• [WHAT THE TASK ASKS]:
Could you write out the lines below exactly, beginning with the first and finishing with the one that contains "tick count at"?

• [RECORDED DATA]:
*-*-*

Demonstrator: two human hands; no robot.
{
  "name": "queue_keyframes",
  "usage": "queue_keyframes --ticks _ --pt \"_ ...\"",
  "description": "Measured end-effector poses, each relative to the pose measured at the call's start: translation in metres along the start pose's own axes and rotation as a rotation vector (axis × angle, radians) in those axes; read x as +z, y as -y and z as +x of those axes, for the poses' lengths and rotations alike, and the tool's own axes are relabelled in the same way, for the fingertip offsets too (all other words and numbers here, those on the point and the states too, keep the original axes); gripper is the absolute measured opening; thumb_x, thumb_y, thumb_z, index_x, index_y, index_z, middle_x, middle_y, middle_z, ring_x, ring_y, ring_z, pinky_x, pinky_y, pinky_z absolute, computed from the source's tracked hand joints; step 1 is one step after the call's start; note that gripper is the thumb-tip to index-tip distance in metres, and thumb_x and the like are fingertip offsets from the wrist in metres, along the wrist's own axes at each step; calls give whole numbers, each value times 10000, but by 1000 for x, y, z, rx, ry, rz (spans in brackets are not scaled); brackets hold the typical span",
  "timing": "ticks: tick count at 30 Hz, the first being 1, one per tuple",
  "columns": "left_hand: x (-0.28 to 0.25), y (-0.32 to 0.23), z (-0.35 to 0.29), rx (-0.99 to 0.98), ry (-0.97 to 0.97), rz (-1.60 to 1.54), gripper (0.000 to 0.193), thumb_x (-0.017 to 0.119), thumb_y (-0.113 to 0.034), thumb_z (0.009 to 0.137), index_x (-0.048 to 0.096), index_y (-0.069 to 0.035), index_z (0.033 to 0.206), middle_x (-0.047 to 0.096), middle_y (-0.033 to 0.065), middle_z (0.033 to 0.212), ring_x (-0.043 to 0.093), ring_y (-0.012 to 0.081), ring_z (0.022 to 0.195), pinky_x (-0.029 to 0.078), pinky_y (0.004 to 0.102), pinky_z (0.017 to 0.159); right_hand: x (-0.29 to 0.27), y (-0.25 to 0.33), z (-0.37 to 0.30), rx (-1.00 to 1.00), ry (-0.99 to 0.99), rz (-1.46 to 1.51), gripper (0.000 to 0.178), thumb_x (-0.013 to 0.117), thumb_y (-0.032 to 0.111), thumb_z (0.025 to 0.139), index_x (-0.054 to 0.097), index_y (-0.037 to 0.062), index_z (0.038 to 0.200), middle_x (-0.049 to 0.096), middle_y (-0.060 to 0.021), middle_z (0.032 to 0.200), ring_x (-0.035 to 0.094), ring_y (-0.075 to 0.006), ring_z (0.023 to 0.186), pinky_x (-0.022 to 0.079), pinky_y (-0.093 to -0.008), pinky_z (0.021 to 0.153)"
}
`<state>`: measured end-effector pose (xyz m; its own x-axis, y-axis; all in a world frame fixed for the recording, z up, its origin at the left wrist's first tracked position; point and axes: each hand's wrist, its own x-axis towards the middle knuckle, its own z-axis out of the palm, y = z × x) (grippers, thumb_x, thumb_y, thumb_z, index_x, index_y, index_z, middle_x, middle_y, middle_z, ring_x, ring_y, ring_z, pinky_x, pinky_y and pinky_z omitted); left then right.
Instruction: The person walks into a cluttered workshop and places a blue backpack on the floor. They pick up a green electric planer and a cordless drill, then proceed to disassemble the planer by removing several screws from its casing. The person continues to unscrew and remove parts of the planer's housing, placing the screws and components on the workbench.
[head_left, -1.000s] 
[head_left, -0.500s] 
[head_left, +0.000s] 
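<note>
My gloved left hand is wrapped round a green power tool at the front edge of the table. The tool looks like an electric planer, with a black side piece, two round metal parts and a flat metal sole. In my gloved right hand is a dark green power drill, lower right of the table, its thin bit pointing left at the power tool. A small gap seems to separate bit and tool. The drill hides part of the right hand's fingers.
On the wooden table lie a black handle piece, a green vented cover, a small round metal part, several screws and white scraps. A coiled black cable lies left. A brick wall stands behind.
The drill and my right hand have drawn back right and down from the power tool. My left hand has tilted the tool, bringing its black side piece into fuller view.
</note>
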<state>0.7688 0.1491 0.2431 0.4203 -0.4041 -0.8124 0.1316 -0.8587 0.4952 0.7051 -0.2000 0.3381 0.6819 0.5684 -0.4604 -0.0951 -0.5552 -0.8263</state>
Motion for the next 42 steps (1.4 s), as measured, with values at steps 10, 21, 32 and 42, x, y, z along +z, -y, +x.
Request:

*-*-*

• [ANSWER AREA]:
Demonstrator: two human hands; no robot.
{
  "name": "queue_keyframes",
  "usage": "queue_keyframes --ticks _ --pt \"_ ...\"",
  "description": "Measured end-effector poses, each relative to the pose measured at the call's start: translation in metres along the start pose's own axes and rotation as a rotation vector (axis × angle, radians) in those axes; read x as +z, y as -y and z as +x of those axes, for the poses' lengths and rotations alike, and the tool's own axes are relabelled in the same way, for the fingertip offsets too (all other words and numbers here, those on the point and the states too, keep the original axes); gripper is the absolute measured opening; thumb_x, thumb_y, thumb_z, index_x, index_y, index_z, middle_x, middle_y, middle_z, ring_x, ring_y, ring_z, pinky_x, pinky_y, pinky_z absolute, computed from the source's tracked hand joints; step 1 is one step after the call's start; note that gripper is the thumb-tip to index-tip distance in metres, and thumb_x and the like are fingertip offsets from the wrist in metres, along the wrist's own axes at each step; calls give whole numbers, each value times 10000, but by 1000 for x, y, z, rx, ry, rz (spans in brackets are not scaled); brackets hold the typical span",
  "timing": "ticks: tick count at 30 Hz, the first being 1, one per tuple",

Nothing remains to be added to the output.